Center for Genomics and Systems Biology, New York University, New York, NY, USA.
Scientific & Digital Innovation, Sanofi Pasteur, Cambridge, MA, USA.
Methods Mol Biol. 2021;2252:313-329. doi: 10.1007/978-1-0716-1150-0_15.
The identification of upstream open reading frames (uORFs) using ribosome profiling data is complicated by several factors such as the noise inherent to the procedure, the substantial increase in potential translation initiation sites (and false positives) when one includes non-canonical start codons, and the paucity of molecularly validated uORFs.
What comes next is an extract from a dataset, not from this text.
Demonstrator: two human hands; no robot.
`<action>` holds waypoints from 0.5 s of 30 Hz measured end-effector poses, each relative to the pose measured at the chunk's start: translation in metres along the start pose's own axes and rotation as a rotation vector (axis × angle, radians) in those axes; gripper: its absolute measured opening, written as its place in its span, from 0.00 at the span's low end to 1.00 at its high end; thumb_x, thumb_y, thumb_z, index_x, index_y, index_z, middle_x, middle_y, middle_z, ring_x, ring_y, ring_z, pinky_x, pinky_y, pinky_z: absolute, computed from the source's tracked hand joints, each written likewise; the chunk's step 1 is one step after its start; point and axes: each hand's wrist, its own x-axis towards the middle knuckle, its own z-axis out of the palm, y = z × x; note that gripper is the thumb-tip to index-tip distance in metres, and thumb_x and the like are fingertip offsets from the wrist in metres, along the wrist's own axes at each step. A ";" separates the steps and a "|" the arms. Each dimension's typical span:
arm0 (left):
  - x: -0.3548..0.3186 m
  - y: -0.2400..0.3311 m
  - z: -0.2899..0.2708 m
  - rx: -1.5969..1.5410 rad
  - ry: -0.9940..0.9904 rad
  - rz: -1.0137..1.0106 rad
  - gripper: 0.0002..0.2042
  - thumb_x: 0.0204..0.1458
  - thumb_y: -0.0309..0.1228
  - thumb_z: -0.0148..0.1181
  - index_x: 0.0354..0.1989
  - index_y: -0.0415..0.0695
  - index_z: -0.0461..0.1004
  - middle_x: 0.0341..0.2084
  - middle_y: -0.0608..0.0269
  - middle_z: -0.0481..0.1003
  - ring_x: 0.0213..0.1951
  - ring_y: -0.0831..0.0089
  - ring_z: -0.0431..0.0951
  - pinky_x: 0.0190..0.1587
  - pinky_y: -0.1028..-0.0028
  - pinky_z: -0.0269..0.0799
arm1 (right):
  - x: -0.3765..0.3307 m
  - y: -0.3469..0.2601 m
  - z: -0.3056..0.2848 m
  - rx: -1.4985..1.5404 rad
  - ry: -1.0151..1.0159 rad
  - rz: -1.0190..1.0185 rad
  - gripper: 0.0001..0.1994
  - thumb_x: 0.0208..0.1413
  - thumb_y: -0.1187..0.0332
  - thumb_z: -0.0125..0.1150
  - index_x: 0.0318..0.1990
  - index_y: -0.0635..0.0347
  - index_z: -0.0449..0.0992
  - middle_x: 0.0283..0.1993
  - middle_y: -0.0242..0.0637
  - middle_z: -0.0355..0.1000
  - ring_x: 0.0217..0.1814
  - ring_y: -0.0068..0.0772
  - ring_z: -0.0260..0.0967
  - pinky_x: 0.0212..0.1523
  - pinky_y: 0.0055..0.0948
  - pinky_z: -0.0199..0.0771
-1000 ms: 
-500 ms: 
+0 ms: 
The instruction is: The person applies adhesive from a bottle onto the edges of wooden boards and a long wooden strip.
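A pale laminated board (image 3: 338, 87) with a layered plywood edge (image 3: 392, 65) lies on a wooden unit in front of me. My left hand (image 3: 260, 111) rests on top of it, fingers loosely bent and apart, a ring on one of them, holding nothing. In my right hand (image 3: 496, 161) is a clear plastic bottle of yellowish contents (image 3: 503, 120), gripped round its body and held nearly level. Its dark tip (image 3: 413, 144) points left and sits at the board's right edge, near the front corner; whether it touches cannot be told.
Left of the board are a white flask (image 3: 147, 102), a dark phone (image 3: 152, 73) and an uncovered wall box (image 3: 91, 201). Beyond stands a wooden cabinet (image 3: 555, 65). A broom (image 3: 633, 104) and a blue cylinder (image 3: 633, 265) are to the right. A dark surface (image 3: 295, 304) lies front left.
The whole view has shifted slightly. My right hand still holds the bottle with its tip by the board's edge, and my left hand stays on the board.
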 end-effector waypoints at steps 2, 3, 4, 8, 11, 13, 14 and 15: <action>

Here we present uORF-seqr, a novel machine learning algorithm that uses ribosome profiling data, in conjunction with RNA-seq data, as well as transcript aware genome annotation files to identify statistically significant AUG and near-cognate codon uORFs.
使用核糖体图谱数据鉴定上游开放阅读框(uORFs)受到多种因素的影响,例如该过程固有的噪声、包含非规范起始密码子时潜在翻译起始位点(和假阳性)大量增加,以及分子验证的 uORFs 稀缺。在这里,我们介绍了 uORF-seqr,这是一种新的机器学习算法,它使用核糖体图谱数据,结合 RNA-seq 数据以及转录物感知基因组注释文件,来鉴定具有统计学意义的 AUG 和近同形同义密码子 uORFs。